La plus retentissante réaction vient de l’Organisation de Coopération Islamique (OCI). Créée en 1969 sous l'appellation "Organisation de la conférence islamique" jusqu'en 2011, elle est "la deuxième plus grande organisation intergouvernementale après les Nations unies avec 57 États membres", selon son site internet. Ses domaines ne sont pas uniquement religieux mais aussi politiques, économiques, sociaux et culturels. Elle a pour ambition d’être "le porte-voix du monde musulman dont elle assure la sauvegarde et la protection des intérêts" (1). C'est suffisamment vague et consensuel pour être présentable en vitrine. Pour connaître les détails, il faut se rendre dans l'arrière-cour. En 1983, l'"Organisation islamique pour l'éducation, les sciences et la culture", émanation de l’OCI, publia le premier numéro de sa revue "L'islam aujourd'hui". En voici un extrait :

La Oumma islamique, entière, a commencé comme une minorité réduite à une seule personne, le Prophète. Elle s’est ensuite élargie à quelques centaines de personnes (...).Le succès d'une minorité musulmane est de devenir un jourune majorité. Ce phénomène se fait par un effet d'assimilation réciproque entre la majorité non-islamique et la minorité islamique, la majorité acceptant petit à petit la morale et la religion islamiques et finissant par s'identifier à l'islam (...). Le but est d’établir un plan commun des pays musulmans qui aiderait chaque minorité musulmane à établir les conditions nécessaires à lui donner une dynamique de minorité réussie. Plus ces communautés seront fortes et acceptées dans leur pays, plus elles défendront les intérêts du monde musulman puisque la Oumma est une et indivisible, chaque fraction de cette Oumma est d'une importance primordiale. (2)

Nous retrouvons cette vision du monde dans tous les discours islamistes. Voilà pourquoi, par exemple, un islamiste français sera plus touché par le drame palestinien et les attentats en Nouvelle Zélande situés à 20 000 km plutôt que par les attentats qui touchent le pays dont il est citoyen (sauf s'il y a des musulmans parmi les victimes).

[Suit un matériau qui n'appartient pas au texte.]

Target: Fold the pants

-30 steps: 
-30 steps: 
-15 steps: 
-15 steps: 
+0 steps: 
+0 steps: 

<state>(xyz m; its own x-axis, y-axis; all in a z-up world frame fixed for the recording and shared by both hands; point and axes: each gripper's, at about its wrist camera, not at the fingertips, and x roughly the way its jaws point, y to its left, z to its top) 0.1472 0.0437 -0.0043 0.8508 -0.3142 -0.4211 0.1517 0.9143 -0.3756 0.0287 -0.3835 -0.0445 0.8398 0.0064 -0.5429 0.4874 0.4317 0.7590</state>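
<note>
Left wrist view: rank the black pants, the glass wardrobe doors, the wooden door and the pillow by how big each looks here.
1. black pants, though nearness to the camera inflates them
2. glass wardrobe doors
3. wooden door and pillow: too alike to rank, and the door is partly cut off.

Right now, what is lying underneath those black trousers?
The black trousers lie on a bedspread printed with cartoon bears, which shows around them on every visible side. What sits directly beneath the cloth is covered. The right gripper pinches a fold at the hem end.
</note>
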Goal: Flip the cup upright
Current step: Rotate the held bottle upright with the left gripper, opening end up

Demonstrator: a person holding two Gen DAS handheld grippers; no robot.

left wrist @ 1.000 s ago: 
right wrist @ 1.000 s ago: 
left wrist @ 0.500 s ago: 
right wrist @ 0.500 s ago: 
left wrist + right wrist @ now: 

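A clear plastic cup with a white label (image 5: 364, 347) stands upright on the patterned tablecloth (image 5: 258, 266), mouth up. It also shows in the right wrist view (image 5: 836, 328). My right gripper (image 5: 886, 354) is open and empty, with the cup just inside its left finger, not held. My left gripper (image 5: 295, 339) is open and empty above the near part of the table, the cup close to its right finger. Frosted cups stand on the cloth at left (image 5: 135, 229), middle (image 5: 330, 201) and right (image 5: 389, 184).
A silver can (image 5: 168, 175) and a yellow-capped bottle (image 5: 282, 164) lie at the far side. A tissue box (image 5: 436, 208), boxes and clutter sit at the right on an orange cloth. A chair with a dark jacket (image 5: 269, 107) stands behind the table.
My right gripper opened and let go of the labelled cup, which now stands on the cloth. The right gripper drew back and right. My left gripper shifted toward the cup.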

L'OCI soutient ainsi des organisations et associations dans les pays musulmans mais aussi non musulmans pour mieux y installer (sa vision de) l’islam. Elle exerce parallèlement des pressions sur les États afin de les faire plier à sa vision de la liberté et du respect (limiter la liberté d’expression, rétablir le délit de blasphème, accepter un retour en arrière pour les droits des femmes, lutter contre le droit à l’IVG, contre les mouvements LGBT, pour le port du voile, etc.). Tout ceci sous couvert de défense de la liberté religieuse et du droit à la différence. Des éléments de langage utilisés pour culpabiliser les pays non musulmans.

Un des outils dont l'OCI dispose est la "Déclaration des droits de l’homme en islam" (4), adoptée en 1990 : "Décoloniale" avant l'heure, elle considère l'universalisme comme une forme de colonialisme. L'égalité de tous les Êtres humains ne peut pas être islamique selon elle. Cela doit passer par le prisme de la charia pour rendre cette égalité compatible avec l'islamisme politique. Autrement dit, réduire certains droits humains pour respecter son archaïsme.

L'article 1 pose le cadre. Voici celui de la Déclaration universelle des droits de l'Homme :Tous les êtres humains naissent libres et égaux en dignité et en droits. Ils sont doués de raison et de conscience (…).

Voici celui de la Déclaration des droits de l’Homme en islam : Tous les êtres humains forment une famille dont les membres sont unis par leur soumission à Dieu, et par le fait qu'ils descendent d'Adam. (…)

Le premier considère que chaque Être humain né libre, à égalité avec tous, et reconnaît sa capacité à raisonner et sa liberté de conscience. Le second, soumet chacun à un groupe, lui-même soumis à un Dieu, et leur impose une ascendance supposée. La liberté de conscience est niée. L'athéisme n'est pas reconnu. Pour donner bonne figure, la suite de l'article est plus consensuelle en affirmant que "tous les hommes sont égaux". Une bonne part  de cette Déclaration des droits est construite sur des contradictions au sein de ses articles. Mais il en ressort bien la volonté de prendre ses distances avec l'universalité des droits pour les réduire afin de les soumettre à la charia.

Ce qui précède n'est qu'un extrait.